This module contains helper methods to facilitate instrumentation of datastores not directly supported by the Ruby agent. It is intended to be primarily used by authors of 3rd-party datastore instrumentation.
@api public
Wrapper for simplifying attaching SQL queries during a transaction.
If you are recording non-SQL data, please use {notice_statement} instead.
NewRelic::Agent::Datastores.notice_sql(query, metrics, elapsed)
@param [String] query the SQL text to be captured. Note that depending
on user settings, this string will be run through obfuscation, but some dialects of SQL (or non-SQL queries) are not guaranteed to be properly obfuscated by these routines!
@param [String] scoped_metric The most specific metric relating to this
query. Typically the result of NewRelic::Agent::Datastores::MetricHelper#metrics_for
@param [Float] elapsed the elapsed time during query execution
@note THERE ARE SECURITY CONCERNS WHEN CAPTURING QUERY TEXT!
New Relic's Transaction Tracing and Slow SQL features will attempt to apply obfuscation to the passed queries, but it is possible for a query format to be unsupported and result in exposing user information embedded within captured queries.
@api public
Wrapper for simplifying attaching non-SQL data statements to a transaction. For instance, Mongo or CQL queries, Memcached or Redis keys would all be appropriate data to attach as statements.
Data passed to this method is NOT obfuscated by New Relic, so please ensure that user information is obfuscated if the agent setting `transaction_tracer.record_sql` is set to `obfuscated`
NewRelic::Agent::Datastores.notice_statement("key", elapsed)
@param [String] statement text of the statement to capture.
@param [Float] elapsed the elapsed time during query execution
@note THERE ARE SECURITY CONCERNS WHEN CAPTURING STATEMENTS!
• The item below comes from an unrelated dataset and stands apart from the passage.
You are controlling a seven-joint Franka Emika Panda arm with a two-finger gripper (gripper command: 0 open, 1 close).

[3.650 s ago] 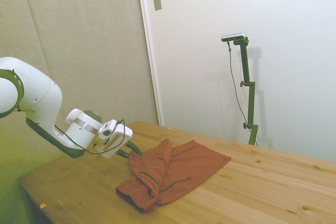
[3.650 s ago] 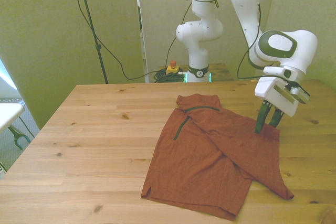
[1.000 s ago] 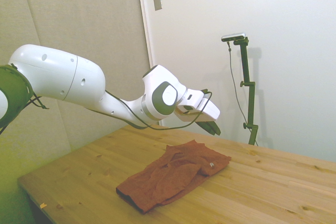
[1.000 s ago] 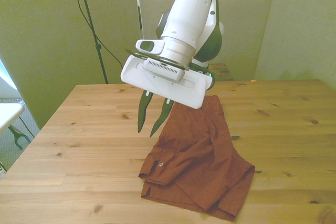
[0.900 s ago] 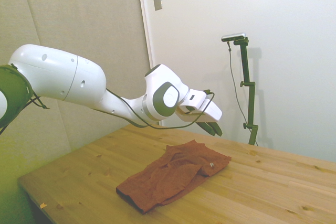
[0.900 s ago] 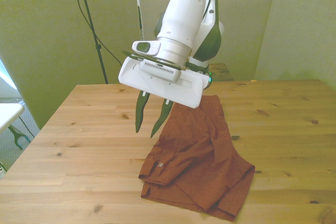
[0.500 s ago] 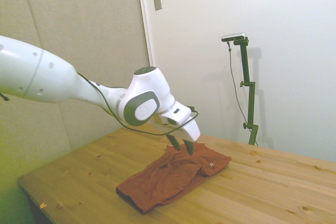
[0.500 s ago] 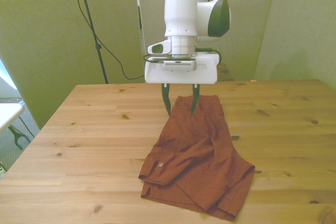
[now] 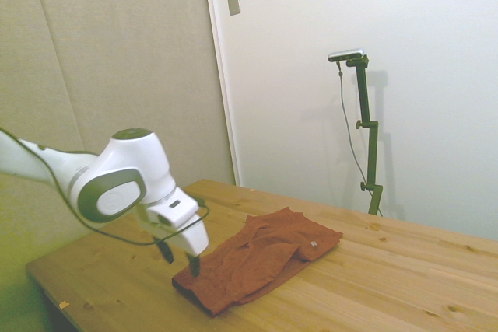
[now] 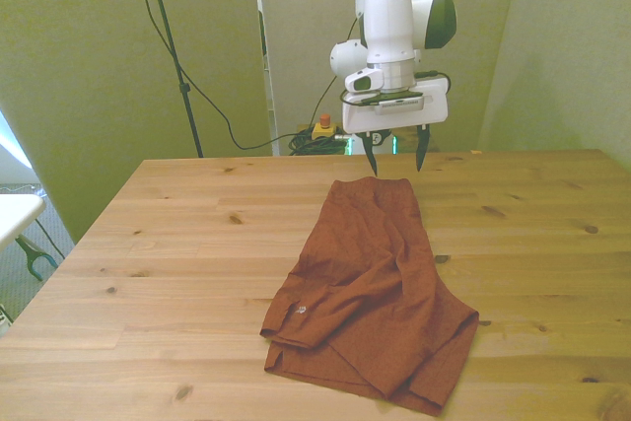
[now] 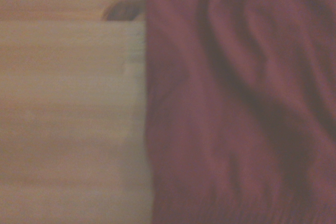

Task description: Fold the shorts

This method will properly ignore statements when the user has turned off capturing queries, but it is not able to obfuscate arbitrary data! To prevent exposing user information embedded in captured queries, please ensure all data passed to this method is safe to transmit to New Relic.
@api public
Add Datastore tracing to a method. This properly generates the metrics for New Relic‘s Datastore features. It does not capture the actual query content into Transaction Traces. Use wrap if you want to provide that functionality.
@param [Class] clazz the class to instrument
@param [String, Symbol] method_name the name of instance method to
instrument
@param [String] product name of your datastore for use in metric naming, e.g. "Redis"
@param [optional,String] operation the name of operation if different
than the instrumented method name
@api public
Wrap a call to a datastore and record New Relic Datastore metrics. This method can be used when a collection (i.e. table or model name) is known at runtime to be included in the metric naming. It is intended for situations that the simpler NewRelic::Agent::Datastores.trace can‘t properly handle.
To use this, wrap the datastore operation in the block passed to wrap.
NewRelic::Agent::Datastores.wrap("FauxDB", "find", "items") do
FauxDB.find(query)
end
@param [String] product the datastore name for use in metric naming,
e.g. "FauxDB"
@param [String,Symbol] operation the name of operation (e.g. "select"),
often named after the method that's being instrumented.
@param [optional, String] collection the collection name for use in
statement-level metrics (i.e. table or model name)
@param [Proc,call] callback proc or other callable to invoke after
running the datastore block. Receives three arguments: result of the
yield, the most specific (scoped) metric name, and elapsed time of the
call. An example use is attaching SQL to Transaction Traces at the end
of a wrapped datastore call.
callback = Proc.new do |result, metrics, elapsed|
NewRelic::Agent::Datastores.notice_sql(query, metrics, elapsed)
end
NewRelic::Agent::Datastores.wrap("FauxDB", "find", "items", callback) do
FauxDB.find(query)
end
@note THERE ARE SECURITY CONCERNS WHEN CAPTURING QUERY TEXT!
New Relic's Transaction Tracing and Slow SQL features will attempt to apply obfuscation to the passed queries, but it is possible for a query format to be unsupported and result in exposing user information embedded within captured queries.